Since last summer, clearcutting has taken place in our community. It has been hard to sleep at night hearing the large logging machines cutting and chipping the wood. The sounds are scary to me, and I’m sure to many other types of animals.
We have been worried about how the clearcut will affect our farm business as well. We rely so heavily on clean water to grow our produce. Wildlife looking for food to eat can cause us huge losses as well. No farm or forest is an island and the consequences of what goes on there doesn’t end at the property lines.
With our current degree of consumption and demand for cheap items, a system where unsustainable clearcuts, farming or aquaculture is the norm doesn’t come as a surprise .
As a young person who dreams of having children one day, I hope this will change.
We farm because we want to work at something that is increasing the health of our community of people, other animals and plants.
It is very easy for us to see how difficult it would be to manage a large business (in any industry), needing to make enough money so that every employee can make a living wage, pay off debts and be able to innovate and invest in the business, all while considering the short- and long-term impacts on the community and environment. I have no idea how this can be done well. And that is why we are only able to run a small business. We can only wrap our heads around sustainability on a smaller-scale. We have modest dreams: continue to make our living solely from our farm, contribute to the health of our community with our skills and knowledge, and create a farm that its future stewards will feel blessed to inherit. We have “bought” this piece of land but we know it’s not “ours.” We are just doing the best we know how.
In our first year starting Broadfork Farm, we were farming on leased land. We leased that land from Windhorse Farm in New Germany, NS. The sustainably-managed forest there inspired us so much. We saw that a forest can provide income (both short-term and long-term) while continuing to be a forest. The wealth of that forest is not only monetary.

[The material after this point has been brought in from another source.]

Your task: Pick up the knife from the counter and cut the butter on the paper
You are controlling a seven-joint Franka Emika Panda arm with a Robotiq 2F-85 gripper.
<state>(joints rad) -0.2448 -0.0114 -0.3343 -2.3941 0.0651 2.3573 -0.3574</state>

When we see the results of this clearcut and are saddened, it’s not because we think the foresters are to blame. They are doing their job. We have created a system where this is their job and that is how they make their way in the world. But the squeaky wheel gets the grease (or so I am told). This is not the reality I hope will be inherited by my children. I recently read that under Canadian law, silence is considered to be consent. We change the world by speaking up and living according to our values. I believe we can do so much more than what we see today.